- Theatrical film poster
- Directed by: Fouad Mikati
- Written by: Patricia Beauchamp; Joe Gossett;
- Produced by: Candice Abela; Holly Wiersma;
- Starring: Rosamund Pike; Shiloh Fernandez; Camryn Manheim; Illeana Douglas; Nick Nolte;
- Cinematography: Russell Carpenter
- Music by: Daniel Hart
- Production companies: Boo Pictures; Holly Wiersma Productions; Voltage Pictures;
- Distributed by: Image Entertainment
- Release date: August 14, 2015;
- Running time: 96 minutes
- Country: United States
- Language: English

= Return to Sender (2015 film) =

Return to Sender is a 2015 American rape and revenge psychological thriller film directed by Fouad Mikati and starring Rosamund Pike, Shiloh Fernandez, and Nick Nolte.

==Plot==
Miranda Wells is a nurse living in a small town who is buying a new house.
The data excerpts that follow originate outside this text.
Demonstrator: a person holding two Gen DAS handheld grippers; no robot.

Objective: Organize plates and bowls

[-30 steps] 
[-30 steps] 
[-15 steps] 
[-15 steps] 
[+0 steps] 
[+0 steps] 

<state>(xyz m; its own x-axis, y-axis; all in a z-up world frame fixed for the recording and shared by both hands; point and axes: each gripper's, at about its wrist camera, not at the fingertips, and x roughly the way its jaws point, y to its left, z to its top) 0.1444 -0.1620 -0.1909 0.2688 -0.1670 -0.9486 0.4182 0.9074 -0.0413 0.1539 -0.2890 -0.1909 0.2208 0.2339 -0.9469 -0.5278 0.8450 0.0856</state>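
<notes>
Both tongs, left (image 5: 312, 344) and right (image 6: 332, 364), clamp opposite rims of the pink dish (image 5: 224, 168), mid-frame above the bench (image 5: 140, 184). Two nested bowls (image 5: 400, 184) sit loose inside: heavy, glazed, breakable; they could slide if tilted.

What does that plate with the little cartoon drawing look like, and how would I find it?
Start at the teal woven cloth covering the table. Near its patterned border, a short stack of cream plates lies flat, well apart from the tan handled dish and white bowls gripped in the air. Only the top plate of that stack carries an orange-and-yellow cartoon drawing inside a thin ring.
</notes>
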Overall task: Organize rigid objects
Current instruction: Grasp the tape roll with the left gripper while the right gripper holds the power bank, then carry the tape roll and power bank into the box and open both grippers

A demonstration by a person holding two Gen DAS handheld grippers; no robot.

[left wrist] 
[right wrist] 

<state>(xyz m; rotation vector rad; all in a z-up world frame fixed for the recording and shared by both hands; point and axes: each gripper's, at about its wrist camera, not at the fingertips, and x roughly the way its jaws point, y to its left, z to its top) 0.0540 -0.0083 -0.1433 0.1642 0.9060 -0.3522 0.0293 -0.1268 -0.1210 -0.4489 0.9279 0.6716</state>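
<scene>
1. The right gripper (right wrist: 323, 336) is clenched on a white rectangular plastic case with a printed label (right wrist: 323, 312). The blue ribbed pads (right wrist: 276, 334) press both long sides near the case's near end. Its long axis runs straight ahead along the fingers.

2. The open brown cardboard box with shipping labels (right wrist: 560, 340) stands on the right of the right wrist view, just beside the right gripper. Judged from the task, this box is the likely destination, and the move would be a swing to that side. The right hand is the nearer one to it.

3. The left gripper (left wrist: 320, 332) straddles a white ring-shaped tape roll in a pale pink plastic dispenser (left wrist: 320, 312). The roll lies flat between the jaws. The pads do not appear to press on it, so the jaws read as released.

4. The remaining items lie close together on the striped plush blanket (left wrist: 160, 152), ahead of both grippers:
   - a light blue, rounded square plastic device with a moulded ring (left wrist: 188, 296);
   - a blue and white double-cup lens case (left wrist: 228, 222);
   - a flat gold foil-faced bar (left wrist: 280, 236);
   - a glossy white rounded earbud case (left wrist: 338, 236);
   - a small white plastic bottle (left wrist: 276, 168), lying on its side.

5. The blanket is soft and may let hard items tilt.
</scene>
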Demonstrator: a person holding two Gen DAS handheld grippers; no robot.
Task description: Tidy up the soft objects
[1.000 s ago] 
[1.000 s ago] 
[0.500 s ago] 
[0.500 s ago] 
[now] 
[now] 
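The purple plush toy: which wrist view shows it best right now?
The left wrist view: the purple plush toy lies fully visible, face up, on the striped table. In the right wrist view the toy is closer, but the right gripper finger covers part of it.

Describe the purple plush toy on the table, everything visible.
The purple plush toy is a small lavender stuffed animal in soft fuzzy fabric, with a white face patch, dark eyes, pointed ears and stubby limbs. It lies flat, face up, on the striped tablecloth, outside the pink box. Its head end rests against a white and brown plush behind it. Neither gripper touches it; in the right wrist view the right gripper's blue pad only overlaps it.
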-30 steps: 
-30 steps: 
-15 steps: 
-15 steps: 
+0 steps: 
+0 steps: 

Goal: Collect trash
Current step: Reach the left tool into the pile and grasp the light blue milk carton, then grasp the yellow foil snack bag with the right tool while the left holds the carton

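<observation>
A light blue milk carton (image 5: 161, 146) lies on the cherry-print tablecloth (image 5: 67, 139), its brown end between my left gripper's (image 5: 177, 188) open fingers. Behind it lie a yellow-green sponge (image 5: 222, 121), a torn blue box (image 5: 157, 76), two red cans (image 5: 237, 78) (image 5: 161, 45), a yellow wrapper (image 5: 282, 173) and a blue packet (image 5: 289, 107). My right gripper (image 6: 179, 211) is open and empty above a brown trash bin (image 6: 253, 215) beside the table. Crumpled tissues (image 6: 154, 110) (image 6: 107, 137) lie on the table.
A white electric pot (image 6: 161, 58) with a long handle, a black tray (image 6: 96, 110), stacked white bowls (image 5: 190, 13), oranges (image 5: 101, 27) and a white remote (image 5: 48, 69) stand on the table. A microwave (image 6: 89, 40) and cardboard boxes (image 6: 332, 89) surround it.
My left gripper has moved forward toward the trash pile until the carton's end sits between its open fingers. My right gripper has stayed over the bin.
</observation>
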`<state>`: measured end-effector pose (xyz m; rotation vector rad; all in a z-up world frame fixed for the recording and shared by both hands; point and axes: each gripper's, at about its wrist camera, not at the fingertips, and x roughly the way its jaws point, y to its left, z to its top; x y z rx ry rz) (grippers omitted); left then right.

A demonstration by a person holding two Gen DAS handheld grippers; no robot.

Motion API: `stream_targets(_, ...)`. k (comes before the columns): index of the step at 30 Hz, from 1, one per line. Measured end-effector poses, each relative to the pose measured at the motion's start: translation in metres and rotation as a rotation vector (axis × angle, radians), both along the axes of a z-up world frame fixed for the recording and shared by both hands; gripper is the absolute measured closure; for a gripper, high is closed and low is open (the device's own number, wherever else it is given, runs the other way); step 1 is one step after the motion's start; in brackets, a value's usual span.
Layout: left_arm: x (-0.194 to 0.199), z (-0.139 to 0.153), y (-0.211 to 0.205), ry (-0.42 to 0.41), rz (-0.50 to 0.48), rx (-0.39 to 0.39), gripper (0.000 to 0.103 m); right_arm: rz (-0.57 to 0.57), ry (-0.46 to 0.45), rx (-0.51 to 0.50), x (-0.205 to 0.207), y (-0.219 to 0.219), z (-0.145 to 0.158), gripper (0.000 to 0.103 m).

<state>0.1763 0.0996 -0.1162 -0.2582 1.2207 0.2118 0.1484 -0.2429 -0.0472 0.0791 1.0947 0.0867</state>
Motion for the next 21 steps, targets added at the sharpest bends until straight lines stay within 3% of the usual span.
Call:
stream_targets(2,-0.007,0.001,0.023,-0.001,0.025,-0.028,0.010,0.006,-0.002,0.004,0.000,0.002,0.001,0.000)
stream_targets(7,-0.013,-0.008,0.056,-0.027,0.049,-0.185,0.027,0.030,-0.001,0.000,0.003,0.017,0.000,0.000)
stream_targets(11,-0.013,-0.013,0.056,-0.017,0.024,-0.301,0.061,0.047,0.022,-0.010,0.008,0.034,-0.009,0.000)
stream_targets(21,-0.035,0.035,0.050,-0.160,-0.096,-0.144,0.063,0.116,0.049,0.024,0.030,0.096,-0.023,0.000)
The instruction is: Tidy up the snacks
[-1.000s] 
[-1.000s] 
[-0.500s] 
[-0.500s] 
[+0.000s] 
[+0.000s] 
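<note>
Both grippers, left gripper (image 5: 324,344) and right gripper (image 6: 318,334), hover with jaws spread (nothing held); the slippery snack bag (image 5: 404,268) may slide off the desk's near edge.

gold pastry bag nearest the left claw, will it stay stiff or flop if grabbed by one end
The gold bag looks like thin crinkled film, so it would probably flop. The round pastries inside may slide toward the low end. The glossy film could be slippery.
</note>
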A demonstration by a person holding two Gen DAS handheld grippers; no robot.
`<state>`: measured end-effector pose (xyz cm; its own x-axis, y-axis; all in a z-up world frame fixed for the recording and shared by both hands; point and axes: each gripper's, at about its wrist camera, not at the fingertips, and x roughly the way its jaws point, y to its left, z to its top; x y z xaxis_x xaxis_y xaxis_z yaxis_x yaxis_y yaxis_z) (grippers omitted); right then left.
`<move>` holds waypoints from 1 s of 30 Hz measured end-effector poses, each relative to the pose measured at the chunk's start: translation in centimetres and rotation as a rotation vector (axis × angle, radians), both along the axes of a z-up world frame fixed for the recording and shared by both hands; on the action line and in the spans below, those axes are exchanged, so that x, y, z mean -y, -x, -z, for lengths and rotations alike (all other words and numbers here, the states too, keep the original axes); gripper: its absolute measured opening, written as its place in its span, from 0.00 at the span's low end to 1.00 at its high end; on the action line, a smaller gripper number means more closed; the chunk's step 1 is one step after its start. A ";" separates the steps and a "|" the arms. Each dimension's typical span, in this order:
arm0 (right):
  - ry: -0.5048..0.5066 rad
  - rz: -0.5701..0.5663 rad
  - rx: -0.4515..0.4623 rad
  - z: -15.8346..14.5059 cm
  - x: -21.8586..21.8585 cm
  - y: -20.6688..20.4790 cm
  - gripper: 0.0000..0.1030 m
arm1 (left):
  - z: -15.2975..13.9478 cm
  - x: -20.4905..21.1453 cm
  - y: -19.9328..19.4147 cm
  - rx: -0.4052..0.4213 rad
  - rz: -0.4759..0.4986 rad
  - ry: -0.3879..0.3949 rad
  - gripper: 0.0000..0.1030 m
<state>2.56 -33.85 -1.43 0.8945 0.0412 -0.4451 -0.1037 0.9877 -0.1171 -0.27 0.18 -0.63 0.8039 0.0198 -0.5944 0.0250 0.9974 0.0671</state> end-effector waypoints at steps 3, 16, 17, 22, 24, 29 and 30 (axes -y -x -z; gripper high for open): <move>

Her friend sets her up on a blind date with a man named Kevin. On the day of the date, Miranda finds someone outside her porch, whom she assumes is Kevin, and invites him in. He is initially polite but when his demeanour changes, Miranda asks him to leave and he refuses. He locks the front door then proceeds to violently attack and rape her.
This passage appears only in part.